## TASK INSTRUCTIONS:
Count the lines below that contain "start". Give only the number.
===
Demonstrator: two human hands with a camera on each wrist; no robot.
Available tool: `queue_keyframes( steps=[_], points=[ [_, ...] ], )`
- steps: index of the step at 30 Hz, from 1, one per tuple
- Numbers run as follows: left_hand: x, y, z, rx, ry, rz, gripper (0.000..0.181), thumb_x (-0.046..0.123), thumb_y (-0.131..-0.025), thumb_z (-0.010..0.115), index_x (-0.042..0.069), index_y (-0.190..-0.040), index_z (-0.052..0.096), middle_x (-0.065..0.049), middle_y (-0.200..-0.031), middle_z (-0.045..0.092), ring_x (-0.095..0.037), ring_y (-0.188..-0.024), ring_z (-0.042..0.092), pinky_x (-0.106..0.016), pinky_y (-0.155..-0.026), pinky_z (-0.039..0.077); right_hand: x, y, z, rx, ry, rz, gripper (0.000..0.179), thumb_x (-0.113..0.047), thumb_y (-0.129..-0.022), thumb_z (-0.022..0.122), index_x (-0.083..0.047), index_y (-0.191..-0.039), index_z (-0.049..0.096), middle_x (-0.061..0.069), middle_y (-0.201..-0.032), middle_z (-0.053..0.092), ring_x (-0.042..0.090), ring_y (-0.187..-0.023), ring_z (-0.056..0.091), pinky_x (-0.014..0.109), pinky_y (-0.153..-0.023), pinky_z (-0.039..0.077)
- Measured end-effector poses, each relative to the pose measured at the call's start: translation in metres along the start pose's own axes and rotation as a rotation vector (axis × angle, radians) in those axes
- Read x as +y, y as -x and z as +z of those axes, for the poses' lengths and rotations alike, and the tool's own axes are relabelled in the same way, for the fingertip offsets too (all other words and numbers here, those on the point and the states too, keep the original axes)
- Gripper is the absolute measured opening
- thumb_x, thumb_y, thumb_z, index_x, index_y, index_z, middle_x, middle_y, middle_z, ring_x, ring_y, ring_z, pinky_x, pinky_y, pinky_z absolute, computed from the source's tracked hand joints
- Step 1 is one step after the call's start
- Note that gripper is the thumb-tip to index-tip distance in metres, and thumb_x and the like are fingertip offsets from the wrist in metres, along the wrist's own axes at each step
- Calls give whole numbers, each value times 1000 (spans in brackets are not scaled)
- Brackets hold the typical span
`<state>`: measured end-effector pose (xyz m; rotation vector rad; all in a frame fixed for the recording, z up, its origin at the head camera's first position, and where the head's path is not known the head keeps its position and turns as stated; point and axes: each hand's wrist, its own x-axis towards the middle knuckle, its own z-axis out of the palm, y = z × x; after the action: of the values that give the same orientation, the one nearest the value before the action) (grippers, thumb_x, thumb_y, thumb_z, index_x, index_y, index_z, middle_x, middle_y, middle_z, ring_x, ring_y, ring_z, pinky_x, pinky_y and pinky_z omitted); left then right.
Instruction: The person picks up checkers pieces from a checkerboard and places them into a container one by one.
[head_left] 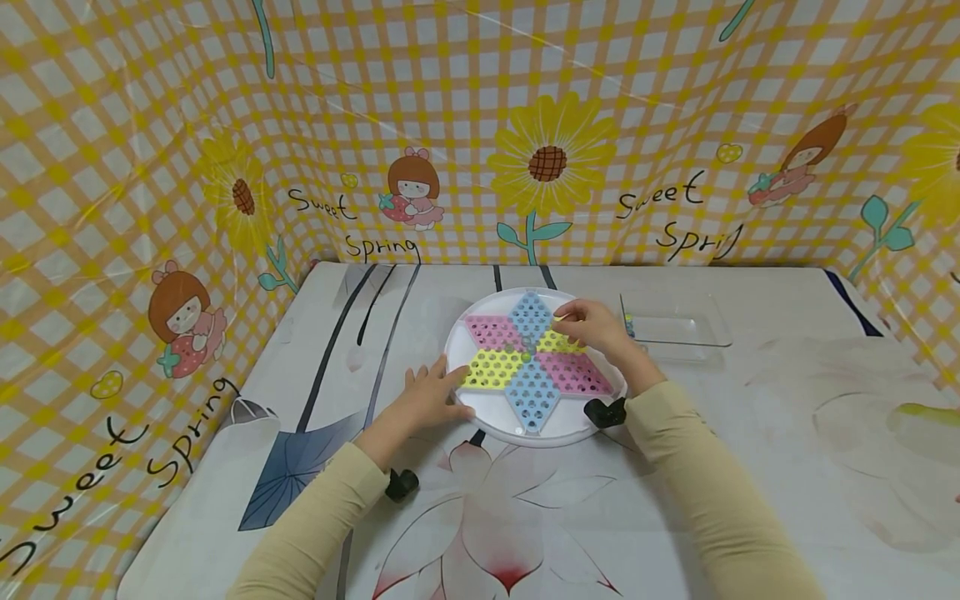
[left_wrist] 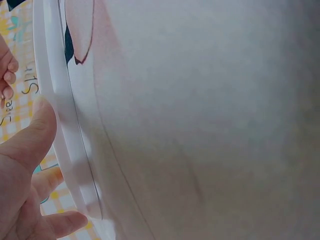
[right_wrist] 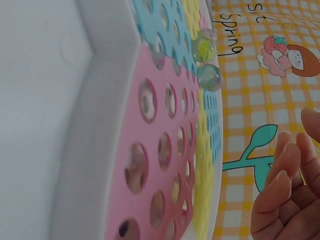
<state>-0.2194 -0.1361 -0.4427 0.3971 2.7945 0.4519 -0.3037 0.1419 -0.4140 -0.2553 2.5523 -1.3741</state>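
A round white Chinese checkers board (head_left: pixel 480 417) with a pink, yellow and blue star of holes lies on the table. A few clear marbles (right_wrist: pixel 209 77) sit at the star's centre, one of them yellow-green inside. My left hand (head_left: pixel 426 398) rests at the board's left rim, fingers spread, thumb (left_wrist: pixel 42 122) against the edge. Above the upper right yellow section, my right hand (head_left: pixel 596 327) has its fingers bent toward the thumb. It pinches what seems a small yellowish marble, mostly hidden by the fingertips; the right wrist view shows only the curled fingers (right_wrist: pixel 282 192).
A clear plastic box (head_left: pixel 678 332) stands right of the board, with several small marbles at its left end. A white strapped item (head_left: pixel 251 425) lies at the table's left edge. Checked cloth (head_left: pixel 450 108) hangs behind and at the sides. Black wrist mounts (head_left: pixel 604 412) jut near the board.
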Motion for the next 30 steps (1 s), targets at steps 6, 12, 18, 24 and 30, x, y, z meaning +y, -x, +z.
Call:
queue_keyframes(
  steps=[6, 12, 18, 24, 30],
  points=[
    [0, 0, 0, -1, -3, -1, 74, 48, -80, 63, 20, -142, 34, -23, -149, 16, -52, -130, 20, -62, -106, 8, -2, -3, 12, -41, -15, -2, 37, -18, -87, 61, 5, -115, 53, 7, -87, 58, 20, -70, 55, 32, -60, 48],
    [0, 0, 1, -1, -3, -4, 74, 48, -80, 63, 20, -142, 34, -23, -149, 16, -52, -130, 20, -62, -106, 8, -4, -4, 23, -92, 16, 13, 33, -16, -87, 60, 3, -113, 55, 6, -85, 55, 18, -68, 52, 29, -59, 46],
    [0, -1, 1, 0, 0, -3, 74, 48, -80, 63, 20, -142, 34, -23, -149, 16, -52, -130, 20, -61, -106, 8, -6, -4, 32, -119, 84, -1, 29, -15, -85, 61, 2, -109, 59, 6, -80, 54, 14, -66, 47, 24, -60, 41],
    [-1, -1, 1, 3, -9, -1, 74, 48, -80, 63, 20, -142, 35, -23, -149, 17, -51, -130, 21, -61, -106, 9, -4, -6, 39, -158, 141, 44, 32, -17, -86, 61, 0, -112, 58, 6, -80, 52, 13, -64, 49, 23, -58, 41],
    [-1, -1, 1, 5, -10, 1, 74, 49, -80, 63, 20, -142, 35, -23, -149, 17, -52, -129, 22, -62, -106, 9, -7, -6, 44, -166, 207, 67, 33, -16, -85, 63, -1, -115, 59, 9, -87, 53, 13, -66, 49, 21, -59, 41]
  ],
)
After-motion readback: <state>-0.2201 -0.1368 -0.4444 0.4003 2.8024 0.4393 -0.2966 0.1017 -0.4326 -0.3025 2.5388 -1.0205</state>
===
## EXPECTED ANSWER:
2